Una storia di riscatto
Di Vaio era originario di Piscinola, quartiere della periferia nord di Napoli, e aveva avuto un passato da ragazzo di strada. Per questo motivo la sua può essere definita a tutti gli effetti una storia di riscatto. Dopo aver vissuto il carcere da giovanissimo aveva deciso di studiare ed era diventato operatore sociale. Per questo durante la sua carriera ha avuto modo di raccontare il disagio sociale e la lotta alla criminalità, dato anche il suo passato da tossicodipendente e da spacciatore, che lo ha portato prima in riformatorio e poi al carcere di Poggioreale, nel quale ha scontato sette anni di reclusione durante i quali però non si è mai arreso.
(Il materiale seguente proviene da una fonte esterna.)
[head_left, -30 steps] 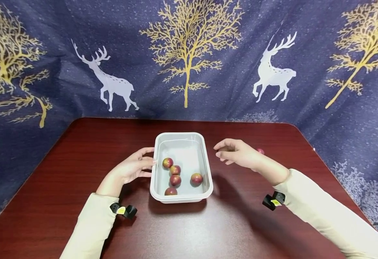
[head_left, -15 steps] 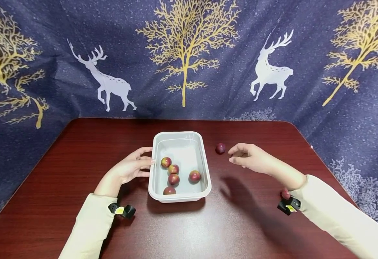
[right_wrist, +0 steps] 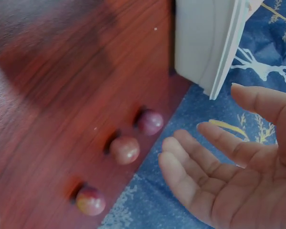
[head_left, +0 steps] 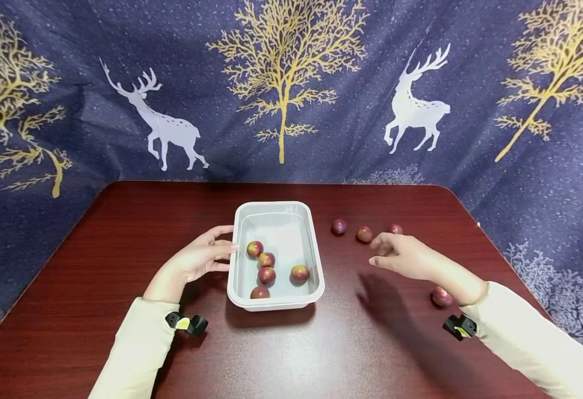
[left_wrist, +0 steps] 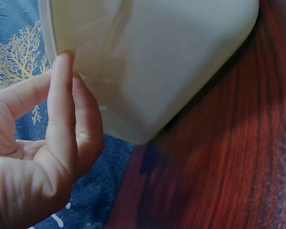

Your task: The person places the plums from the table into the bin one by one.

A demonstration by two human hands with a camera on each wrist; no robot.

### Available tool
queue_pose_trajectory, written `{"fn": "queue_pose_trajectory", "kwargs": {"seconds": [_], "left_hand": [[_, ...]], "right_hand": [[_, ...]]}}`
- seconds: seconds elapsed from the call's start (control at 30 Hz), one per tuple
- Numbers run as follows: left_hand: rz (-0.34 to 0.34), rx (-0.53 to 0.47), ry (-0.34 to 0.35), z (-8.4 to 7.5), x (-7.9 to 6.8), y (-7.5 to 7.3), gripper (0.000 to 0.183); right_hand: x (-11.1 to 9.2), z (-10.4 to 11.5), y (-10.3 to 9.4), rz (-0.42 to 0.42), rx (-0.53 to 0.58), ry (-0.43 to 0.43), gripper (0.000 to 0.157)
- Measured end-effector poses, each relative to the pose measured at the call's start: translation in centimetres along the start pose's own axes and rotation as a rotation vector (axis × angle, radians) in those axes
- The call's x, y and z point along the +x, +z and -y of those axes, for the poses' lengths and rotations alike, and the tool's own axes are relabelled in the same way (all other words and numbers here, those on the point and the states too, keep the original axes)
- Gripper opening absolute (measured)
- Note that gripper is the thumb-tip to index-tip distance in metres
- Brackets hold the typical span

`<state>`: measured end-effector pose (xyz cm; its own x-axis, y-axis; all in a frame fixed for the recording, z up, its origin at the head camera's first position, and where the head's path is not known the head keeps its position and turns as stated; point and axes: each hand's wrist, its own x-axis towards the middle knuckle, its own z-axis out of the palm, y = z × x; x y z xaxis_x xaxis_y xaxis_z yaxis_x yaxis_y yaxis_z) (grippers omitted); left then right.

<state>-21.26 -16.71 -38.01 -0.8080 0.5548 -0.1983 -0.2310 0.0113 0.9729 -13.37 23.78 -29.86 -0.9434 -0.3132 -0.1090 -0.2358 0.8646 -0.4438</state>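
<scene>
Four red fruits [head_left: 364, 234] lie right, near the relaxed right hand [head_left: 407, 256]; left hand [head_left: 200, 258] pinches a white tray [head_left: 284, 235] holding five more fruits [head_left: 266, 275].

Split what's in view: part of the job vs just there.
Likely part of the job:
- white container
- five fruits inside it
- four loose fruits to its right
- left hand, holding the container's rim
- right hand, empty, near loose fruits

Just there:
- table
- patterned backdrop
- black wrist devices
</scene>
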Motion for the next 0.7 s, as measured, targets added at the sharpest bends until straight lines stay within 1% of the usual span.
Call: {"fn": "queue_pose_trajectory", "kwargs": {"seconds": [0.27, 0.33, 0.5, 0.7], "left_hand": [[0.005, 0.01, 0.003, 0.0, 0.0, -0.1, 0.063], [0.004, 0.015, 0.004, 0.0, 0.1, -0.1, 0.063], [0.004, 0.012, 0.002, 0.0, 0.1, -0.1, 0.064], [-0.001, 0.003, -0.003, 0.0, 0.0, -0.1, 0.064]], "right_hand": [[-1.2, -1.6, 0.3, -0.039, -0.109, -0.002, 0.034], [-1.5, -2.2, 0.5, -0.053, -0.15, -0.005, 0.036], [-2.3, -3.6, 1.1, -0.064, -0.233, 0.019, 0.041], [-3.0, -5.0, 1.1, -0.037, -0.231, 0.057, 0.044]]}}
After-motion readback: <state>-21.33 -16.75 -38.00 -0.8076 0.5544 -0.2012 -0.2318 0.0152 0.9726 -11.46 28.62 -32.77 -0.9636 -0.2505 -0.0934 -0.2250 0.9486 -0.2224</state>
Dopo la detenzione ha sfruttato tutte le sue conoscenze per fondare due case di produzione, la Bronx Film e la Partnenope Pictures Entertainment. I risultati conseguiti nell’ambito cinematografico lo hanno portato al Festival di Cannes, dove ha recitato nel ruolo di O’ Baroncino in Gomorra – La Serie, dove hanno partecipato anche Peppe Lanzetta e Nino D’Angelo.